▶ _DATASET SECTION_:
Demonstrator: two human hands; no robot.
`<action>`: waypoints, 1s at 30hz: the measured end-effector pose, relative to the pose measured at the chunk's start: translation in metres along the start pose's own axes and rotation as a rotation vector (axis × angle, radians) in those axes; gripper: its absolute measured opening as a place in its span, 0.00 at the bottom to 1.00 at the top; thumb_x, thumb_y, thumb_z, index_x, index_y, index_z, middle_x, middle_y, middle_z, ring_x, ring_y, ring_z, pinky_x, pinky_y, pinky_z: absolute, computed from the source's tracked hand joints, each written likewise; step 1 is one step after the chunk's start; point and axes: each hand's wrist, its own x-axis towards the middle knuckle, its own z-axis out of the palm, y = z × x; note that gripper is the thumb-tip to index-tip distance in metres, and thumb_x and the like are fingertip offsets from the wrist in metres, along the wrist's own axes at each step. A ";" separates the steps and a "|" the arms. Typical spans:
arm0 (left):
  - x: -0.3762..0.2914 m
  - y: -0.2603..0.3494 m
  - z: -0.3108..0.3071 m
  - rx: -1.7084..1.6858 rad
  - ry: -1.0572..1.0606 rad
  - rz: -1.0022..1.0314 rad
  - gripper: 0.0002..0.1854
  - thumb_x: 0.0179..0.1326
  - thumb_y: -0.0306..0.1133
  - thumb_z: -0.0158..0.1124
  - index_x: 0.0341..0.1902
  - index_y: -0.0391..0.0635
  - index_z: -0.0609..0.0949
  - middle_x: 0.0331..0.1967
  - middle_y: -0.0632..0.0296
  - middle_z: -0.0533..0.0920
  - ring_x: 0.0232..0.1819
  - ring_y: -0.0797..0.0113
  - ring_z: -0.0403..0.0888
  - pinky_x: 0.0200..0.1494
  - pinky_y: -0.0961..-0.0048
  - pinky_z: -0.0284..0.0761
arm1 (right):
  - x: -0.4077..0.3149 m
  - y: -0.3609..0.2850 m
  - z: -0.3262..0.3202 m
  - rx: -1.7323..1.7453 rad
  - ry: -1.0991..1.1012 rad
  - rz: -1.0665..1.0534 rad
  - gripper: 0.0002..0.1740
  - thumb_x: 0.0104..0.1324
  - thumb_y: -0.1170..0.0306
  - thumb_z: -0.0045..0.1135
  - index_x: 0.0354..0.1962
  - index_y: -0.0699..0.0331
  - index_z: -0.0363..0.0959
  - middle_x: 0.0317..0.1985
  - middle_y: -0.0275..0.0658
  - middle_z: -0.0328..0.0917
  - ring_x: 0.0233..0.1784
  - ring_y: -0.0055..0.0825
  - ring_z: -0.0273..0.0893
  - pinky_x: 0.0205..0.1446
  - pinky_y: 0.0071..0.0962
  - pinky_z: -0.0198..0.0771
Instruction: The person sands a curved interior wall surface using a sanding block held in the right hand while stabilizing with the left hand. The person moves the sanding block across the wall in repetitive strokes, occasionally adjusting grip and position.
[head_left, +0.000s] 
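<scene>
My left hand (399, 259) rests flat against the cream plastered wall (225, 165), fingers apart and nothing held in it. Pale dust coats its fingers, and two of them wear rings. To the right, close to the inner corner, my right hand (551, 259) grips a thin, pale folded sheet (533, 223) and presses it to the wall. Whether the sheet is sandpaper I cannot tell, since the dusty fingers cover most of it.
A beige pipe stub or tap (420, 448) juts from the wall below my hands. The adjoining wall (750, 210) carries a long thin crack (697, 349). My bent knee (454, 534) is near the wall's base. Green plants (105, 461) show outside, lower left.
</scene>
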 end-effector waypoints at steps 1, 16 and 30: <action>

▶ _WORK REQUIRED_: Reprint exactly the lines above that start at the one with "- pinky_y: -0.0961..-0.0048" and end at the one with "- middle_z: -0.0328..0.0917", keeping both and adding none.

▶ _OUTPUT OF THE TASK_:
  - pinky_y: -0.0961..-0.0048
  - pinky_z: -0.0284..0.0761
arm1 (right):
  - x: -0.4077..0.3149 m
  - y: -0.3609..0.2850 m
  - z: -0.3262..0.3202 m
  - rx: -1.7323..1.7453 rad
  - ry: -1.0991..1.1012 rad
  - rz: -1.0665..1.0534 rad
  - gripper: 0.0002..0.1740
  - thumb_x: 0.0104..0.1324
  - thumb_y: -0.1170..0.0306
  - thumb_z: -0.0045..0.1135
  - index_x: 0.0354..0.1962
  - index_y: -0.0699..0.0331
  - index_z: -0.0363..0.0959
  - middle_x: 0.0317..0.1985
  - middle_y: -0.0275..0.0658
  - middle_z: -0.0328..0.0917

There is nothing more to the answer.